From Laos we headed south to Phnom Penh in Cambodia.
It was sad but essential that we should visit one of 300 Killing Fields established by the Khmer Rouge regime between 1975 and 1979; the memorial at Boeung Choeung EK (Crows Feet Pond) Genocidal Centre has sign boards that illustrate what horrific things took place here. After, we visited S-21 Interrogation Centre at Tuol Sleng prison in Phnom Penh, turned by Pol Pot into a brutal prison. Here in this grim place, with its photos of victims and sinister memorabilia, 20,000 innocent people were murdered. We met Chum Mey who survived the prison and the era of the Khmer Rouge, though his wife and children did not. A very brave man.
Later we visited the Royal Palace, with its beautiful buildings, manicured lawns and carefully pruned trees. We walked to the nearby National Museum, an all-red building that houses great treasures of Cambodian history.

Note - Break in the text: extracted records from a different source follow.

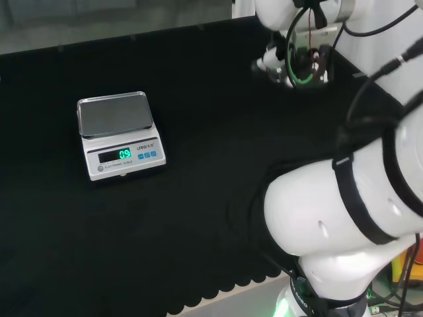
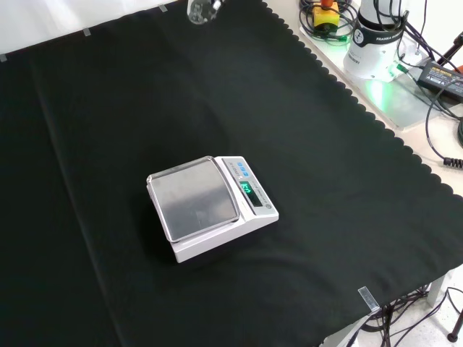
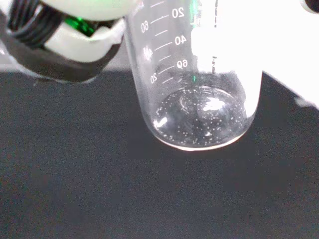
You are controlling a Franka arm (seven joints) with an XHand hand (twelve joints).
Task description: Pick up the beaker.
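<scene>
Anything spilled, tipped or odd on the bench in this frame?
Nothing spilled or damaged. The scale sits flat on the cloth, pan bare. The beaker is off the cloth beside the robot hand, small specks on its bottom.

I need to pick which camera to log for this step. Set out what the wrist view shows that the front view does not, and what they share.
Wrist view alone: the beaker's printed graduation marks, small specks on its base, and parts of the hand beside it. Front view alone: the scale with its steel pan and lit display in the middle of the bench, and the arm's base beyond the cloth's scalloped edge. Both: the black cloth, and clear glass, seen in the front view at the top edge.
</scene>
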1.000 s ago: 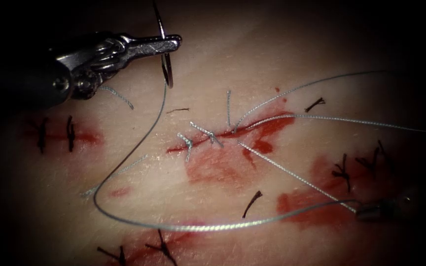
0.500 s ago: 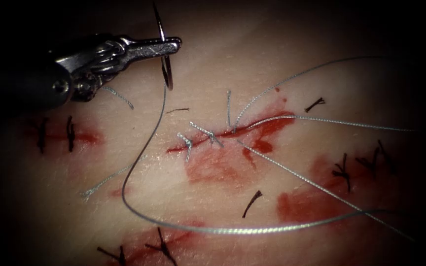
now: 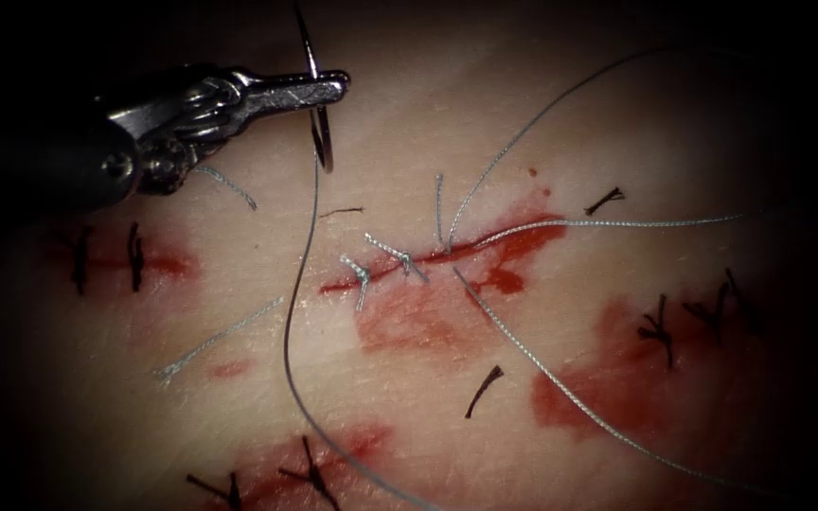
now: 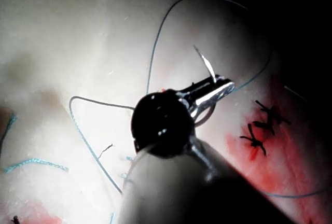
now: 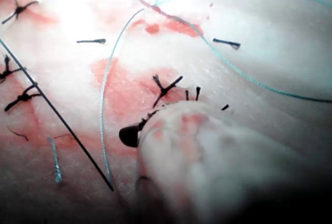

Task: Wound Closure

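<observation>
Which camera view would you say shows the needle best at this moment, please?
The endoscope view: the needle stands clear of the tissue, above and left of the cut, held mid-curve in the left tool, with thread trailing from it. The left wrist view shows part of the needle rising from the jaws.

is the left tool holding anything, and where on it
The left arm's tool grips the thin curved steel needle near mid-curve, clear of the tissue.

Left tool (image 3: 319,88), fingers (image 4: 210,95) clamped together, shaft level.
</observation>
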You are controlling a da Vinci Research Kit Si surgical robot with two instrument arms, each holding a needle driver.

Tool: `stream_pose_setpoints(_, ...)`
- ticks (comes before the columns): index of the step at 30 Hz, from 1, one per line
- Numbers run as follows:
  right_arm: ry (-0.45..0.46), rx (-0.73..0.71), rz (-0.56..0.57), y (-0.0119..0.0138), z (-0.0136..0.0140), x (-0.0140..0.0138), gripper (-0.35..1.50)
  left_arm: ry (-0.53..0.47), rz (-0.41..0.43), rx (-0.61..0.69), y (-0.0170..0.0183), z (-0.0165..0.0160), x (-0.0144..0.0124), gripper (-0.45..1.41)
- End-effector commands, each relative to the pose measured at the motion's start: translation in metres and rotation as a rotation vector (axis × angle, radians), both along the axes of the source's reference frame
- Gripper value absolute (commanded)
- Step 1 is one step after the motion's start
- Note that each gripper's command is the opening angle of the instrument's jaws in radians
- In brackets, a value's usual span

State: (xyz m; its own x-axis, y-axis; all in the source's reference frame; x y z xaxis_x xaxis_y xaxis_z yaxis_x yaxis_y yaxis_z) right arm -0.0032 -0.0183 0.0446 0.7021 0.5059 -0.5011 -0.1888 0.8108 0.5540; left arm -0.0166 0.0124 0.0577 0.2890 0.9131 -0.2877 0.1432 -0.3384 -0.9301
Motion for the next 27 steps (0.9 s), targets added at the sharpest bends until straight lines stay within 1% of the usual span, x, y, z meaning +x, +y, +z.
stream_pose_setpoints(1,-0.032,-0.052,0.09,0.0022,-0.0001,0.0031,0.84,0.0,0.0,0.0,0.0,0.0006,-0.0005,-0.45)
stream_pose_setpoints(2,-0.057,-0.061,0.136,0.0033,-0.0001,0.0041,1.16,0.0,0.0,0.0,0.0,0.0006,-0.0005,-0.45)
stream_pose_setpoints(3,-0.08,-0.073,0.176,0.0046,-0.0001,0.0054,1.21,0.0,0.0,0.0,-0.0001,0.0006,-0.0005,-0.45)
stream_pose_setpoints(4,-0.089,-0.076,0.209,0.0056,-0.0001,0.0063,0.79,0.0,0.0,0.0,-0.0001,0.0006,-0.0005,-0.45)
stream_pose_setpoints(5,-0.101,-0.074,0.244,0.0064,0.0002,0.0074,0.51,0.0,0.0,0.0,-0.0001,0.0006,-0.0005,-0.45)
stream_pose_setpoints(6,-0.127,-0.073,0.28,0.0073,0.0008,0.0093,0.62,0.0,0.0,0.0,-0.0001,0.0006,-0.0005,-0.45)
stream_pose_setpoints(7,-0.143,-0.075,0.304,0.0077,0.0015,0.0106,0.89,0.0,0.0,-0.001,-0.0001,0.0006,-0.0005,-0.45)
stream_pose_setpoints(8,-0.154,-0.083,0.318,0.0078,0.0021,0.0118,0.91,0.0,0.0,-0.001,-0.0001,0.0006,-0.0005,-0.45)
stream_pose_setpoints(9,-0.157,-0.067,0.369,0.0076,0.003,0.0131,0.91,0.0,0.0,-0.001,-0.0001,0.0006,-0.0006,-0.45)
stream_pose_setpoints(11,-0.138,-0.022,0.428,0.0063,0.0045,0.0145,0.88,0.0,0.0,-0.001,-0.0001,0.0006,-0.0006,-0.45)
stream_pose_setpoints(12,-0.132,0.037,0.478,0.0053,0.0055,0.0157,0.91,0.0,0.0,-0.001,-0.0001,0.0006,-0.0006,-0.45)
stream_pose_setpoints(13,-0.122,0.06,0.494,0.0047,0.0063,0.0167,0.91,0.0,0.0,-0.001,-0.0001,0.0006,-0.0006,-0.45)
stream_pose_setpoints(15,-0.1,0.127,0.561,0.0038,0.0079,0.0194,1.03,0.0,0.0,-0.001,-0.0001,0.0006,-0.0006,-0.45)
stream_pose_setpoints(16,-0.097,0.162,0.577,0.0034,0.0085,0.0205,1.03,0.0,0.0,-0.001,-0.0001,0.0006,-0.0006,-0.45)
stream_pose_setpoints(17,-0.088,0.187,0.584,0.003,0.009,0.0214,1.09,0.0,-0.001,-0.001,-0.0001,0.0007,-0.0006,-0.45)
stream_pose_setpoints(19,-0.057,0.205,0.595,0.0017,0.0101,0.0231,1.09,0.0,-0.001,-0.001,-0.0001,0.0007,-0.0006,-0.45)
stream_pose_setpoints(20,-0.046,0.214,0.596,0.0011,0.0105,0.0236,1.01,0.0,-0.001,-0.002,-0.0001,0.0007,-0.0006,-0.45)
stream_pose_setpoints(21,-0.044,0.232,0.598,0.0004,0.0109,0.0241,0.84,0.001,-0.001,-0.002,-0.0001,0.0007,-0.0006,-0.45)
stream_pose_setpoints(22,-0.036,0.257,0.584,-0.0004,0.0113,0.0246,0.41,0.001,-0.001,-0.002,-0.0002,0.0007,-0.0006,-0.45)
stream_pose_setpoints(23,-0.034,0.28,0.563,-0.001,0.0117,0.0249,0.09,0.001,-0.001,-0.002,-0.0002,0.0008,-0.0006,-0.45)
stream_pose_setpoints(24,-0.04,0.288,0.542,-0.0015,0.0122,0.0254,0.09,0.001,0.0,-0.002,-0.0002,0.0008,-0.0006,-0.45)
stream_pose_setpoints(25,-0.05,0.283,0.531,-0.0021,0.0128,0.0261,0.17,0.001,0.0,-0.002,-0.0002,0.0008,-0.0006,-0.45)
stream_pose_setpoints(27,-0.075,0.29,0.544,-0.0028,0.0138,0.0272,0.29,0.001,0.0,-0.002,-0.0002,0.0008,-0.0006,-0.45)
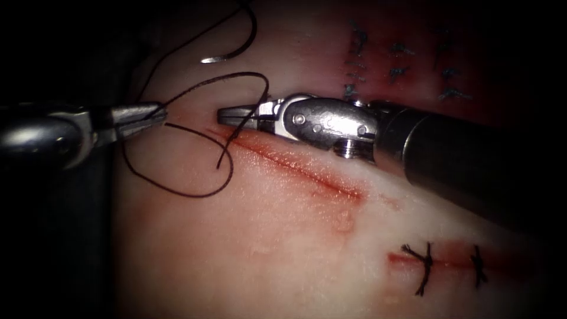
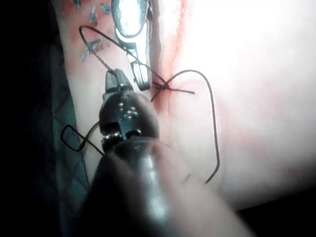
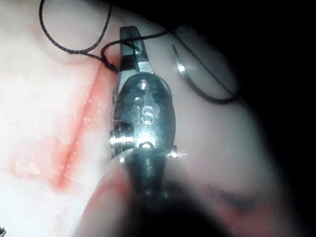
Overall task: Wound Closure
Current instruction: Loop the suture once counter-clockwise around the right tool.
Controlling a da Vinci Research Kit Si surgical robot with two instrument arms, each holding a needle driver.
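Currently: dark thread [image 1: 195,192] looped beside cut [image 1: 295,165]; my left tool [image 1: 155,113] and right tool [image 1: 236,115] each clamp thread; needle [image 1: 221,57] lies free on tissue [image 1: 236,254].

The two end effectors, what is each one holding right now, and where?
Left end effector: thread, near the knot. Right end effector: thread beside the cut. Needle lies free on the tissue.

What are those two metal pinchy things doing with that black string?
Two robot tools are sewing a cut in the tissue. The left tool pinches the thread. The right tool also has its jaws shut on the thread, right at the cut's left end, where a knot sits. The curved needle lies loose on the tissue, held by neither tool, not stuck in.
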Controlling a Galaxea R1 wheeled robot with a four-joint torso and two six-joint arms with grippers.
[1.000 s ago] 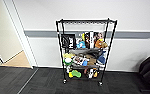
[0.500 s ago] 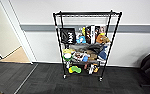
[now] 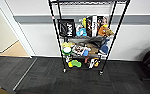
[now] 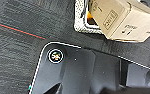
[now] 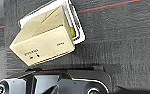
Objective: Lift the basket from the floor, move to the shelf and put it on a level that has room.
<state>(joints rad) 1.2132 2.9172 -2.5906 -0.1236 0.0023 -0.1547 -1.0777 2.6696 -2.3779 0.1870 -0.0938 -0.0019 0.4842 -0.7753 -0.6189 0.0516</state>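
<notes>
facing the shelf [image 3: 87, 37], with the basket [image 4: 82, 26] seen over the floor [image 5: 121, 45].
pincer states cannot be told; the top level [image 3: 88, 2] must be reached.

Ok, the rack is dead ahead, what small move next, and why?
Probably ease straight forward a little. The tall black wire rack stands centred ahead, but dark grey carpet lies between the robot and its casters. Its top wire tier looks bare; the lower tiers are crowded. The cream woven basket shows in the left wrist view.
</notes>
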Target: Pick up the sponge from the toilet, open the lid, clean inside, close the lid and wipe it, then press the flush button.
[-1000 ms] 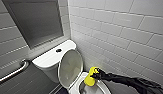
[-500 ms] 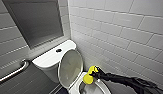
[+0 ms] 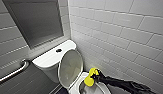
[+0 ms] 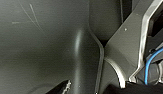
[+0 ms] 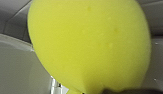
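Here the right gripper (image 3: pixel 96 75) holds the sponge (image 3: pixel 89 80) over the open toilet (image 3: pixel 76 84).

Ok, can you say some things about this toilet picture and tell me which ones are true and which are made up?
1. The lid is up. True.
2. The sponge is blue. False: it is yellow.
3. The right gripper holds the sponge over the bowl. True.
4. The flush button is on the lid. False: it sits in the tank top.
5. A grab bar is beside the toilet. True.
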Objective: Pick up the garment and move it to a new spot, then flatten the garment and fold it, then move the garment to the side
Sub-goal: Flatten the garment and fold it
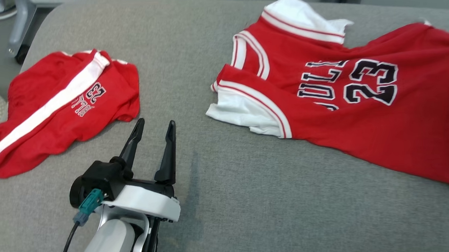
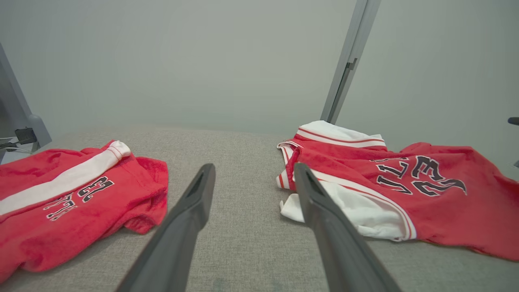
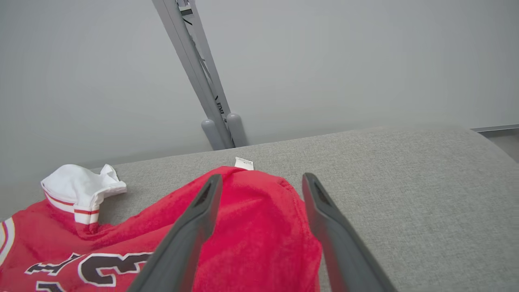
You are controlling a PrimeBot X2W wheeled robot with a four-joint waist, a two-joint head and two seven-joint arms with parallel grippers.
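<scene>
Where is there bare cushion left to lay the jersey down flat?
The widest bare cushion is the strip between the shorts and the jersey, with the open left pincer at its near end. The near edge in front of the jersey is bare too. The shorts crowd the left, the jersey the right.

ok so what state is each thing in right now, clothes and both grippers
red 23 jersey: spread front up on the grey cushion, wrinkled, not folded, not held
red shorts: bunched in a loose heap on the left, not held
left gripper: open, empty, above bare cushion between the two garments
right gripper: open, empty, over one end of the jersey
</scene>
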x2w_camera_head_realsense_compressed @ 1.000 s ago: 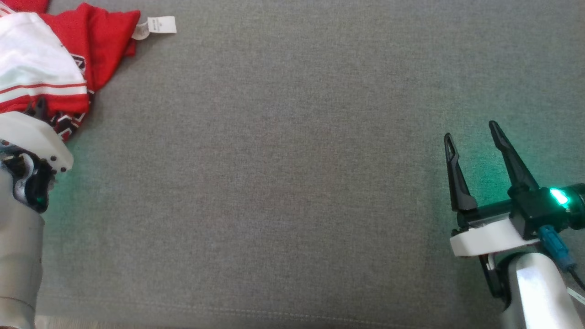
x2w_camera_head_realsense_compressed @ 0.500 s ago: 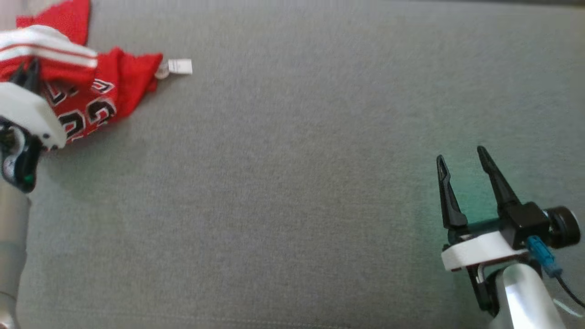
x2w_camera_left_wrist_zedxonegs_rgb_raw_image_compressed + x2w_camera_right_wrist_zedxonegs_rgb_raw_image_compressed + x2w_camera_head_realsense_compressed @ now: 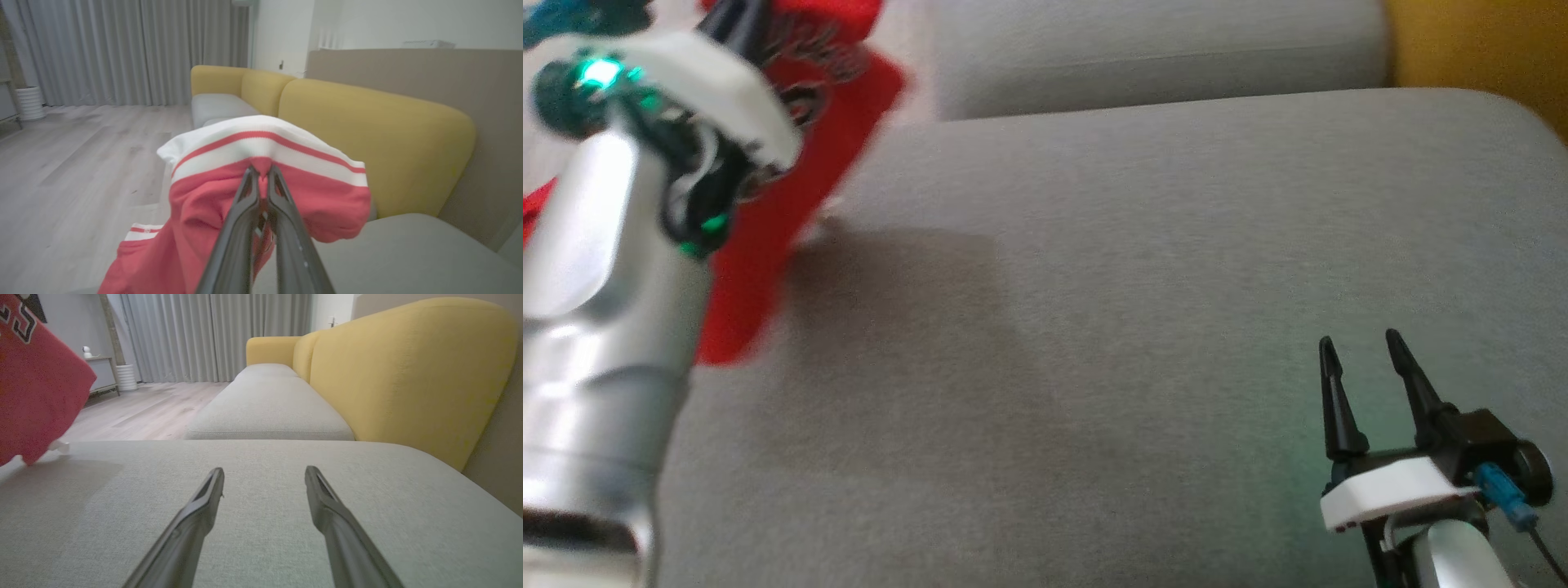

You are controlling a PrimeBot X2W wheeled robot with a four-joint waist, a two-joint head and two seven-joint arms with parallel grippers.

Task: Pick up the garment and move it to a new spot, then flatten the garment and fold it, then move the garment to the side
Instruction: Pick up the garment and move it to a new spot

With just days left of this fabulous tour, we headed up country to Siem Reap, Cambodia’s jewel in the crown, and to the UNESCO World Heritage site at Angkor.
First to the Angkor Wat temple complex, then further north to Bansaey Rai, and Ta Thong, with its massive gum tree roots spreading through the ancient ruins like the tentacles of a huge octopus. Overwhelmed by Ta Throng, we then entered the city of Wat Thom and Bayon with its moat, complex architecture and multi-faced facade columns that look at you at every turn. Awe-inspiring, but everything has an end and it was time to leave and return to Bangkok.
A marvellous trip, where the fascinating sights, sounds and smells of Indochina linger long after there turn.